··· DATASET EXTRACT ···

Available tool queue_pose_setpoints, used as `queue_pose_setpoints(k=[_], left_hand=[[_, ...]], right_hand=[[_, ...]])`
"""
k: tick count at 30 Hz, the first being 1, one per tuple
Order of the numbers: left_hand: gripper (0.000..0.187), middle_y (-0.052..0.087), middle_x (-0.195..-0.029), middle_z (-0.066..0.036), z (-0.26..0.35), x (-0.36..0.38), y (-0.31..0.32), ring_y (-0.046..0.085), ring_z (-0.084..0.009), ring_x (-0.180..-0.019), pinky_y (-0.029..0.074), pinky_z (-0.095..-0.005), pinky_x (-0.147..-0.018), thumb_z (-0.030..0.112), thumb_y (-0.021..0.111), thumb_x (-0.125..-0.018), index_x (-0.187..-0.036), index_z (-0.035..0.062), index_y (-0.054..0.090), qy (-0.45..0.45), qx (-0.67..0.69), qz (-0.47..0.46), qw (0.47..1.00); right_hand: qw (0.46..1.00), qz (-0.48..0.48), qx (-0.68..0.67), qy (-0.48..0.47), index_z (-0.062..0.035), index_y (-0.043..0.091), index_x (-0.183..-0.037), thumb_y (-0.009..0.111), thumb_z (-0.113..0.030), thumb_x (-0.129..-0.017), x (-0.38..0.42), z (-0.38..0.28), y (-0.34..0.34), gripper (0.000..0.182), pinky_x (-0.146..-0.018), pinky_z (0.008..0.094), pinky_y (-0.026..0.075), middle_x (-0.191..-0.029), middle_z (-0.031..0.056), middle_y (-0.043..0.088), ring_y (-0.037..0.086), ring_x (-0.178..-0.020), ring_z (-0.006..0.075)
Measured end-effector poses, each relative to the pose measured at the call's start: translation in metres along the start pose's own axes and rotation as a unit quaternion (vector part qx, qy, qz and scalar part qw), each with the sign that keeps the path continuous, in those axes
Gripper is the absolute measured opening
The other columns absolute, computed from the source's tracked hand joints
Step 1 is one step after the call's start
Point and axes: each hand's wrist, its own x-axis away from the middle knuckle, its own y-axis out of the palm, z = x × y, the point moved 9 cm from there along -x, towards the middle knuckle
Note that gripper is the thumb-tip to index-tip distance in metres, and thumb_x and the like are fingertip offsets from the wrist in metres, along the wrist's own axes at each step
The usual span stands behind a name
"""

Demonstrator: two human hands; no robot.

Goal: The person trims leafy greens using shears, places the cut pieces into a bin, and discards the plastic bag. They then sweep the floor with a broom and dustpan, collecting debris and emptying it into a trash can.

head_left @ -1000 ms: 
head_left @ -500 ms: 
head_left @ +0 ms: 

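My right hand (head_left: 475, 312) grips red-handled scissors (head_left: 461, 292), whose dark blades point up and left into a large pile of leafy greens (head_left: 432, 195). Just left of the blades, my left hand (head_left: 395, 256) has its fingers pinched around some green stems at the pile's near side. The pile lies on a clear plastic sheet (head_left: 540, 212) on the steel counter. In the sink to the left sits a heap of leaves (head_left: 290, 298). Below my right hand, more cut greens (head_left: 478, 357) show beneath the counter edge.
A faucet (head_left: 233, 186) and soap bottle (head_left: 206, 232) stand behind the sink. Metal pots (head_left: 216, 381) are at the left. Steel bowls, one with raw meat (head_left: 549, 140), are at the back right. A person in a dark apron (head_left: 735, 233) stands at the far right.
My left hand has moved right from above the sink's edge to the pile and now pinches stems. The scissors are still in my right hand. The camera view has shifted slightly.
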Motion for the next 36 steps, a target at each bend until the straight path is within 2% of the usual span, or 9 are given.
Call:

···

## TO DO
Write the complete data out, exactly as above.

## WRITTEN SOLUTION
Available tool queue_pose_setpoints, used as `queue_pose_setpoints(k=[_], left_hand=[[_, ...]], right_hand=[[_, ...]])`
"""
k: tick count at 30 Hz, the first being 1, one per tuple
Order of the numbers: left_hand: gripper (0.000..0.187), middle_y (-0.052..0.087), middle_x (-0.195..-0.029), middle_z (-0.066..0.036), z (-0.26..0.35), x (-0.36..0.38), y (-0.31..0.32), ring_y (-0.046..0.085), ring_z (-0.084..0.009), ring_x (-0.180..-0.019), pinky_y (-0.029..0.074), pinky_z (-0.095..-0.005), pinky_x (-0.147..-0.018), thumb_z (-0.030..0.112), thumb_y (-0.021..0.111), thumb_x (-0.125..-0.018), index_x (-0.187..-0.036), index_z (-0.035..0.062), index_y (-0.054..0.090), qy (-0.45..0.45), qx (-0.67..0.69), qz (-0.47..0.46), qw (0.47..1.00); right_hand: qw (0.46..1.00), qz (-0.48..0.48), qx (-0.68..0.67), qy (-0.48..0.47), index_z (-0.062..0.035), index_y (-0.043..0.091), index_x (-0.183..-0.037), thumb_y (-0.009..0.111), thumb_z (-0.113..0.030), thumb_x (-0.129..-0.017), x (-0.38..0.42), z (-0.38..0.28), y (-0.34..0.34), gripper (0.000..0.182), pinky_x (-0.146..-0.018), pinky_z (0.008..0.094), pinky_y (-0.026..0.075), middle_x (-0.191..-0.029), middle_z (-0.031..0.056), middle_y (-0.043..0.088), ring_y (-0.037..0.086), ring_x (-0.178..-0.020), ring_z (-0.006..0.075)
Measured end-effector poses, each relative to the pose measured at the call's start: translation in metres along the start pose's own axes and rotation as a unit quaternion (vector part qx, qy, qz and scalar part qw), each with the sign that keeps the path continuous, in those axes
Gripper is the absolute measured opening
The other columns absolute, computed from the source's tracked hand joints
Step 1 is one step after the call's start
Point and axes: each hand's wrist, its own x-axis away from the middle knuckle, its own y-axis out of the palm, z = x × y, the point moved 9 cm from there along -x, towards the middle knuckle
Note that gripper is the thumb-tip to index-tip distance in metres, and thumb_x and the like are fingertip offsets from the wrist in metres, along the wrist's own axes at each step
The usual span stands behind a name
"""

Demonstrator: two human hands; no robot.

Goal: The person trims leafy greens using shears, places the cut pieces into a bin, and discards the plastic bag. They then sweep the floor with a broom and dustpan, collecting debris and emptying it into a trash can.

head_left @ -1000 ms: 
head_left @ -500 ms: 
head_left @ +0 ms: 

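My right hand (head_left: 475, 312) grips red-handled scissors (head_left: 461, 292), whose dark blades point up and left into a large pile of leafy greens (head_left: 432, 195). Just left of the blades, my left hand (head_left: 395, 256) has its fingers pinched around some green stems at the pile's near side. The pile lies on a clear plastic sheet (head_left: 540, 212) on the steel counter. In the sink to the left sits a heap of leaves (head_left: 290, 298). Below my right hand, more cut greens (head_left: 478, 357) show beneath the counter edge.
A faucet (head_left: 233, 186) and soap bottle (head_left: 206, 232) stand behind the sink. Metal pots (head_left: 216, 381) are at the left. Steel bowls, one with raw meat (head_left: 549, 140), are at the back right. A person in a dark apron (head_left: 735, 233) stands at the far right.
My left hand has moved right from above the sink's edge to the pile and now pinches stems. The scissors are still in my right hand. The camera view has shifted slightly.
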Motion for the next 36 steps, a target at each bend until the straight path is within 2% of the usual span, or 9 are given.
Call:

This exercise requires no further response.